AnasAito / SkillNER

A (smart) rule based NLP module to extract job skills from text
https://skillner.vercel.app/
MIT License
135 stars 49 forks source link

IndexError: list index out of range #68

Open Jibril-Frej opened 1 year ago

Jibril-Frej commented 1 year ago

Some strings make the annotate function crash:

import spacy
from spacy.matcher import PhraseMatcher

# load default skills data base
from skillNer.general_params import SKILL_DB
# import skill extractor
from skillNer.skill_extractor_class import SkillExtractor

# init params of skill extractor
nlp = spacy.load("en_core_web_lg")
# init skill extractor
skill_extractor = SkillExtractor(nlp, SKILL_DB, PhraseMatcher)

skill_extractor.annotate("Learn how to become a professional wedding makeup artist")
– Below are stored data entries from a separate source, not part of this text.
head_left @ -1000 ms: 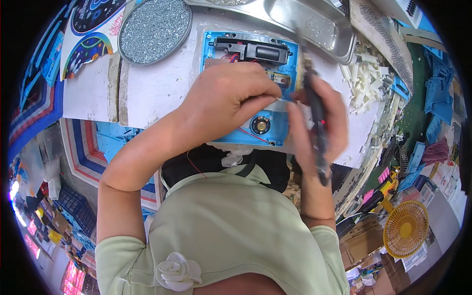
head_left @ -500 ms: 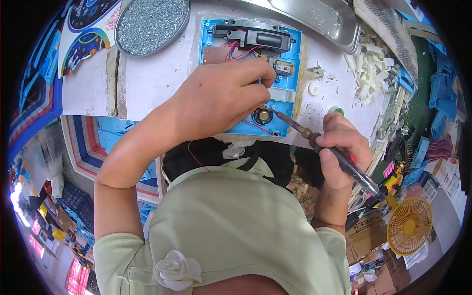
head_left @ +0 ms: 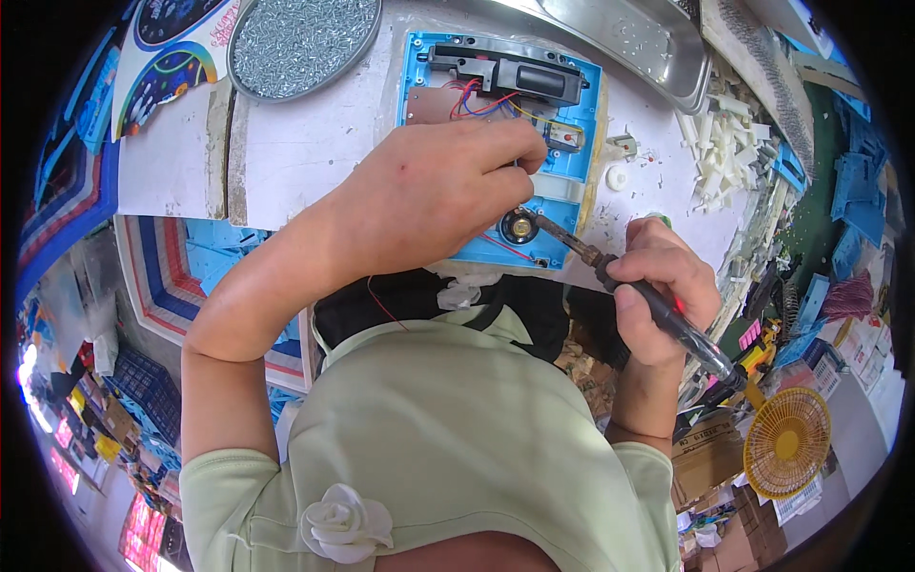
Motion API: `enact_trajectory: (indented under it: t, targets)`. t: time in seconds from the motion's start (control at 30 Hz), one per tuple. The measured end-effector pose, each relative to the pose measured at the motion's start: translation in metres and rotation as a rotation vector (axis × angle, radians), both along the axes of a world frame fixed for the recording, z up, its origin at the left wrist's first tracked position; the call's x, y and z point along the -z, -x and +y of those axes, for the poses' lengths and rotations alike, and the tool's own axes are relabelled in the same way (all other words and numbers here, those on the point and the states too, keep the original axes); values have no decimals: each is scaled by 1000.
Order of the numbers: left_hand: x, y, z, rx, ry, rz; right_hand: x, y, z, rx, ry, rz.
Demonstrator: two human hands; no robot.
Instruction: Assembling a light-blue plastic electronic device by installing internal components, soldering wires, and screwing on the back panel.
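Note:
My right hand point(head_left: 667, 291) grips a soldering iron point(head_left: 672, 322) by its dark handle. Its tip meets the upper right edge of a small round speaker point(head_left: 519, 227) in a light blue plastic casing point(head_left: 481, 250). Over the casing, my left hand point(head_left: 443, 186) is closed, thumb and fingers pinched together just above the speaker; whatever they pinch is hidden. Red, blue and yellow wires point(head_left: 469, 103) run beside a brown circuit board point(head_left: 429, 105), partly covered by my left hand. A black plastic part point(head_left: 534, 81) spans the casing's far end.
A round tray point(head_left: 303, 43) heaped with small screws stands at the far left, and a metal tray point(head_left: 658, 57) at the far right. White plastic pieces point(head_left: 724, 157) lie piled on the right of the table. A yellow fan point(head_left: 786, 443) is at lower right.
The table, casing and trays sit slightly further right in view. Both hands keep nearly the same pose, with the iron's tip still at the speaker's edge.

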State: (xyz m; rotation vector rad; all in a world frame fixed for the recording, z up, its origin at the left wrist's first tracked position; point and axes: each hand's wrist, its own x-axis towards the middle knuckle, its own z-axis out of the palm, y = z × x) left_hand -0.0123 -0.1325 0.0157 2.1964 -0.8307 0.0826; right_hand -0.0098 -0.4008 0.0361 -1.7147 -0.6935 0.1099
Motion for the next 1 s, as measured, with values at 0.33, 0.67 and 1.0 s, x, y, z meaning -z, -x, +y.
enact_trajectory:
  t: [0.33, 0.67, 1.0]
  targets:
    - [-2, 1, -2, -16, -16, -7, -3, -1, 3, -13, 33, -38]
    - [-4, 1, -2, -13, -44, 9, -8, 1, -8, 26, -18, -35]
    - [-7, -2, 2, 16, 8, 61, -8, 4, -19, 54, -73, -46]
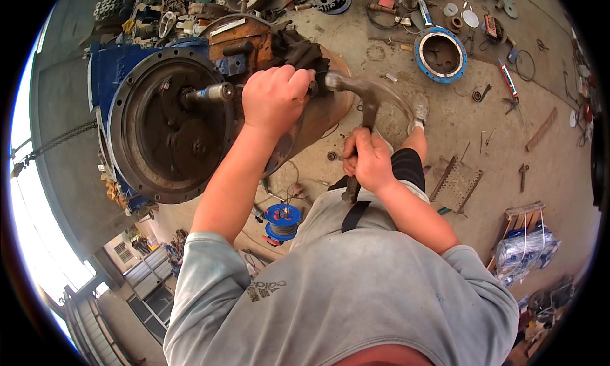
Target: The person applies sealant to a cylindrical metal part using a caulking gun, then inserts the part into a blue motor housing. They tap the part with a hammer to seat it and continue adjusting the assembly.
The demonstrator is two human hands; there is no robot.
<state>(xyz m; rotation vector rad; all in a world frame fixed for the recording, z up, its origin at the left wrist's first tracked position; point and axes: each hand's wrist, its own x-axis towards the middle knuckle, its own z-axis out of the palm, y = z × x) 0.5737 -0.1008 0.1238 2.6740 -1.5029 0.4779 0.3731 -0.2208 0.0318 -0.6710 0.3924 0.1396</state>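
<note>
My left hand [276, 99] is closed around a dark metal bar whose end shows beyond my knuckles. In line with the bar, to its left, a shiny cylindrical socket-like piece [219, 92] points into the round, greasy opening of a large flanged housing [121, 128]. Whether bar and socket are one tool is hidden by my hand. My right hand [370, 161] grips the handle of a hammer [368, 112] in front of my body. The hammer's round face is close to the bar's end; its far side is blurred, and I cannot tell whether they touch.
A rusty orange casing [244, 32] with dark rags [297, 48] adjoins the housing. On the floor lie a blue-rimmed ring [462, 64], a sealant gun [508, 80], a perforated metal plate [456, 185] and a blue cable reel [283, 221]. A chain [67, 136] hangs at left.
</note>
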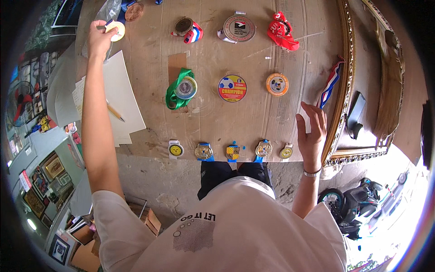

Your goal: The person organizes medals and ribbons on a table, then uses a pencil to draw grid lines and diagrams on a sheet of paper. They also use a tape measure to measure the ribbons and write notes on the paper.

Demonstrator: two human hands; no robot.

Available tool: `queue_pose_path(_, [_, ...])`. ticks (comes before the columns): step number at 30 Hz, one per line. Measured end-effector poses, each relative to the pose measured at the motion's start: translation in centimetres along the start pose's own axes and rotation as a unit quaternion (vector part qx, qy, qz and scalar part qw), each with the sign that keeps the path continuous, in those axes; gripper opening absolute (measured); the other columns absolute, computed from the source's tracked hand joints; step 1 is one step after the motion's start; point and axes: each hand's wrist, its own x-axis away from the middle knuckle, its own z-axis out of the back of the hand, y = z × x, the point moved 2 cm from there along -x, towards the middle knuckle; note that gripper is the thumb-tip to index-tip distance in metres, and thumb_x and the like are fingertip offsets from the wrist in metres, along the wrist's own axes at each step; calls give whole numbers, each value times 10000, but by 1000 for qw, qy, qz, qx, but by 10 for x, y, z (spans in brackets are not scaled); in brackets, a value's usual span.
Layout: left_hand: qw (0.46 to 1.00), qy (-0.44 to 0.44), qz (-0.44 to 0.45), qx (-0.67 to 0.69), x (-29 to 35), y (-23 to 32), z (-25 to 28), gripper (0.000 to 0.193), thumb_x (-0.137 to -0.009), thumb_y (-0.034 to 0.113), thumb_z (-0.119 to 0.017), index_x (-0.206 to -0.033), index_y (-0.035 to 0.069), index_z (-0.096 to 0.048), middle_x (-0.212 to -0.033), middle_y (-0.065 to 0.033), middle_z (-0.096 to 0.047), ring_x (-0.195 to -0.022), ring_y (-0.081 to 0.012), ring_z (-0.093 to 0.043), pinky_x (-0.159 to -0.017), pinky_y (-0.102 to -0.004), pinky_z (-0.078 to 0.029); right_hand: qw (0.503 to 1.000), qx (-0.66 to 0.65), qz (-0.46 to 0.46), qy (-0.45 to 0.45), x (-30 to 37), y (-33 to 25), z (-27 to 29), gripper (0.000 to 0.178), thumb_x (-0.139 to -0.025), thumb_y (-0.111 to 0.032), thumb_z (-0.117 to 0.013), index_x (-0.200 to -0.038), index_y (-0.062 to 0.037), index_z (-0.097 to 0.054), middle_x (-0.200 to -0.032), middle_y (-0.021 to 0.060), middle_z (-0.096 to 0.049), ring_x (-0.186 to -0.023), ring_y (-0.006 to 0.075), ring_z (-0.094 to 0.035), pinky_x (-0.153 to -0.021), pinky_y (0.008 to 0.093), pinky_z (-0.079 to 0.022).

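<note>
At the far left, my left hand (99, 40) reaches out and pinches a gold-coloured medal (118, 31) by its edge; a dark ribbon shows beside the fingers. Just beyond it lies a bronze-coloured medal (134, 12). My right hand (312, 136) has its fingers apart and holds nothing, near the end of a red, white and blue ribbon (334, 84). Medals lie in rows between my hands, among them a green-ribboned one (186, 88), a round yellow and red one (232, 88), an orange one (277, 84) and a red-ribboned one (283, 31). Several smaller medals (204, 151) line the near edge.
Brown cardboard (217, 122) covers the table. At left are white paper sheets (124, 86) with a pencil (116, 112). Ornate gilt frames (337, 131) lie along the right side, a dark phone-like object (356, 109) inside one. A motorcycle (353, 204) stands beyond at lower right.
</note>
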Motion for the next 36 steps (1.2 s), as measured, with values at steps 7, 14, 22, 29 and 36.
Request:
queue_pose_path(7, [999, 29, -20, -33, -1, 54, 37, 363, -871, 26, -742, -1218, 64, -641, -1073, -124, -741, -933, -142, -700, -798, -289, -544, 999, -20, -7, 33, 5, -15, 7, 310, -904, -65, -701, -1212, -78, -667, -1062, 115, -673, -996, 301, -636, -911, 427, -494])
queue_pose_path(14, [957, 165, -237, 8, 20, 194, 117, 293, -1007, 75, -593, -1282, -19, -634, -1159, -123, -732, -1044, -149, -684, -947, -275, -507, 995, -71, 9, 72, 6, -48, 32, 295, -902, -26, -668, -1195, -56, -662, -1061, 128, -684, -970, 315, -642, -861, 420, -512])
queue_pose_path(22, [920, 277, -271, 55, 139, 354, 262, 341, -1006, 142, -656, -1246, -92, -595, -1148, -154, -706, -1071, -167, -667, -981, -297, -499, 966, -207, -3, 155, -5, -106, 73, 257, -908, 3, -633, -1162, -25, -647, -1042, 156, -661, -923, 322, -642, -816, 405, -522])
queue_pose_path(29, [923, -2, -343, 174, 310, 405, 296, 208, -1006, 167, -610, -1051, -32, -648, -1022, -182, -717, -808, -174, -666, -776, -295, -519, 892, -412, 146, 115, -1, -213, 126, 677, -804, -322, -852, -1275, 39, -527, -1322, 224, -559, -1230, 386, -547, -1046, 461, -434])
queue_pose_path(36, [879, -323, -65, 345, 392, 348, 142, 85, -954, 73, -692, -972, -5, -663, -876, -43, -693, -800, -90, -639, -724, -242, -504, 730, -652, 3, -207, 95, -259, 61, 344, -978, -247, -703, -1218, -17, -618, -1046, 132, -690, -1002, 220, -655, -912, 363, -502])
If you run the code above you should get the following error:


---------------------------------------------------------------------------
IndexError                                Traceback (most recent call last)
Cell In[69], line 1
----> 1 skill_extractor.annotate("Learn how to become a professional wedding makeup artist")

File [~/anaconda3/envs/skillner/lib/python3.9/site-packages/skillNer/skill_extractor_class.py:129](https://vscode-remote+wsl-002bubuntu.vscode-resource.vscode-cdn.net/home/jila/Documents/Innosuisse/datasets/coco/~/anaconda3/envs/skillner/lib/python3.9/site-packages/skillNer/skill_extractor_class.py:129), in SkillExtractor.annotate(self, text, tresh)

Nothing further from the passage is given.